Web scraping methodology Skill

Web scraping methodology

Patterns for reliable, ethical web scraping with fallback strategies and anti-bot handling.

Scraping cascade architecture

Implement multiple extraction strategies with automatic fallback:

from abc import ABC, abstractmethod
from typing import Optional
import requests
from bs4 import BeautifulSoup
import trafilatura

#for .py files
from playwright.sync_api import sync_playwright
from playwright_stealth import stealth_sync

#for .ipynb files
import asyncio
from playwright.async_api import async_playwright

class ScrapingResult:
    def __init__(self, content: str, title: str, method: str):
        self.content = content
        self.title = title
        self.method = method  # Track which method succeeded

class Scraper(ABC):
    @abstractmethod
    def fetch(self, url: str) -> Optional[ScrapingResult]: ...

class TrafilaturaCscraper(Scraper):
    """Fast, lightweight extraction for standard articles."""

    def fetch(self, url: str) -> Optional[ScrapingResult]:
        try:
            downloaded = trafilatura.fetch_url(url)
            if not downloaded:
                return None

            content = trafilatura.extract(
                downloaded,
                include_comments=False,
                include_tables=True,
                favor_recall=True
            )

            if not content or len(content) < 100:
                return None

            # Extract title separately
            soup = BeautifulSoup(downloaded, 'html.parser')
            title = soup.find('title')
            title_text = title.get_text() if title else ''

            return ScrapingResult(content, title_text, 'trafilatura')
        except Exception:
            return None

class RequestsScraper(Scraper):
    """HTTP requests with rotating user agents."""

    USER_AGENTS = [
        'Mozilla/5.0 (Windows NT 10.0; Win64; x64) AppleWebKit/537.36',
        'Mozilla/5.0 (Macintosh; Intel Mac OS X 10_15_7) AppleWebKit/537.36',
        'Mozilla/5.0 (X11; Linux x86_64) AppleWebKit/537.36',
    ]

    def fetch(self, url: str) -> Optional[ScrapingResult]:
        import random

        headers = {
            'User-Agent': random.choice(self.USER_AGENTS),
            'Accept': 'text/html,application/xhtml+xml',
            'Accept-Language': 'en-US,en;q=0.9',
        }

        try:
            response = requests.get(url, headers=headers, timeout=30)
            response.raise_for_status()

            soup = BeautifulSoup(response.text, 'html.parser')

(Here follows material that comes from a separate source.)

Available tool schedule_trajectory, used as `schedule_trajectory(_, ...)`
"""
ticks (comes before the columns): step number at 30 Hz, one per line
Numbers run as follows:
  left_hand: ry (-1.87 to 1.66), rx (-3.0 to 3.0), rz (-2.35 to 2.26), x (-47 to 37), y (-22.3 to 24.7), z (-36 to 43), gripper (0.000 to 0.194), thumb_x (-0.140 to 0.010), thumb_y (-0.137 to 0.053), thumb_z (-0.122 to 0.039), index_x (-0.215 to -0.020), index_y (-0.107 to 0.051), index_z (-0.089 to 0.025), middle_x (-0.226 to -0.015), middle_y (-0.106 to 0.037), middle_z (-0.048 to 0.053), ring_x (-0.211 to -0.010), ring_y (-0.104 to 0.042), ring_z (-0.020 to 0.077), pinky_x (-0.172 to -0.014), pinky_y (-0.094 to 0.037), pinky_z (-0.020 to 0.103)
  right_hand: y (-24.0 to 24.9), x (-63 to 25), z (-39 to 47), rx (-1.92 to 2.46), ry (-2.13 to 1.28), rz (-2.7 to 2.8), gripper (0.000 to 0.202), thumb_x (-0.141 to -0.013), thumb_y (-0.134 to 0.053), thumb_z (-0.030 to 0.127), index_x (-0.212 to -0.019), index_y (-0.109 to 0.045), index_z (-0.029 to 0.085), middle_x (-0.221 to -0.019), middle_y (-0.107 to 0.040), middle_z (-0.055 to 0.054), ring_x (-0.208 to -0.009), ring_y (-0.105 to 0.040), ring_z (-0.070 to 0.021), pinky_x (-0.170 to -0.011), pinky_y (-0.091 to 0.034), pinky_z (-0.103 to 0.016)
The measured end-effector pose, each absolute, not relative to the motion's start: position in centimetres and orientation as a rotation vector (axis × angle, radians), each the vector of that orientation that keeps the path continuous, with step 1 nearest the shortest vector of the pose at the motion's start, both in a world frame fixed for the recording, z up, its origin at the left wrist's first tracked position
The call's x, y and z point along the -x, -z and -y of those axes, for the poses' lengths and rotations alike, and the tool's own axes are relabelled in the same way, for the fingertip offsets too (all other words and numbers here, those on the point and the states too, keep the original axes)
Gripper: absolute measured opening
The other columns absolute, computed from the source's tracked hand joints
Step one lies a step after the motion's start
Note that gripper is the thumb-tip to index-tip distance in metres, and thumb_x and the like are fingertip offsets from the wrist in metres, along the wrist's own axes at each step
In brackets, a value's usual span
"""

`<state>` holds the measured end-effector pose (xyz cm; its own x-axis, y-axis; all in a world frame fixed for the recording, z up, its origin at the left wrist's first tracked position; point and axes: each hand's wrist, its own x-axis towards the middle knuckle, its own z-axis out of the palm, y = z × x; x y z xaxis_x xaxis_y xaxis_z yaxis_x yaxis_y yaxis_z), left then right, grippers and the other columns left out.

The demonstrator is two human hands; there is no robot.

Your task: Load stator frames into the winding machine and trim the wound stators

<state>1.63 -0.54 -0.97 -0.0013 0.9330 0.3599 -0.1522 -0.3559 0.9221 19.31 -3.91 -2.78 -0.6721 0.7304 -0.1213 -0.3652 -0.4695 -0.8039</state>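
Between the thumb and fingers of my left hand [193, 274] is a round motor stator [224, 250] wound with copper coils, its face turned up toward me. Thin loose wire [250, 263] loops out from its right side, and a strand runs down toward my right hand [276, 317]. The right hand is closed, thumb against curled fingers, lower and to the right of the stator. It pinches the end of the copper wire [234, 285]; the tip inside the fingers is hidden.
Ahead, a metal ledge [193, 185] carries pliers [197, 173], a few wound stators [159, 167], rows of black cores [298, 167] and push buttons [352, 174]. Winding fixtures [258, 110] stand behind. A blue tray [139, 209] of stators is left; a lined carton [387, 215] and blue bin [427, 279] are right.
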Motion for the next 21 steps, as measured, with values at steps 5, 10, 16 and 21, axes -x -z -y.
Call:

            # Remove script/style elements
            for element in soup(['script', 'style', 'nav', 'footer', 'aside']):
                element.decompose()

            # Find main content
            main = soup.find('main') or soup.find('article') or soup.find('body')
            content = main.get_text(separator='\n', strip=True) if main else ''

            title = soup.find('title')
            title_text = title.get_text() if title else ''

            if len(content) < 100:
                return None

            return ScrapingResult(content, title_text, 'requests')
        except Exception:
            return None

class PlaywrightScraper(Scraper):
    """Heavy JavaScript rendering with stealth mode for anti-bot bypass."""

    def fetch(self, url: str) -> Optional[ScrapingResult]:
        try:
            with sync_playwright() as p:
                browser = p.chromium.launch(headless=True)
                context = browser.new_context(
                    viewport={'width': 1920, 'height': 1080},
                    user_agent='Mozilla/5.0 (Windows NT 10.0; Win64; x64) AppleWebKit/537.36'
                )
                page = context.new_page()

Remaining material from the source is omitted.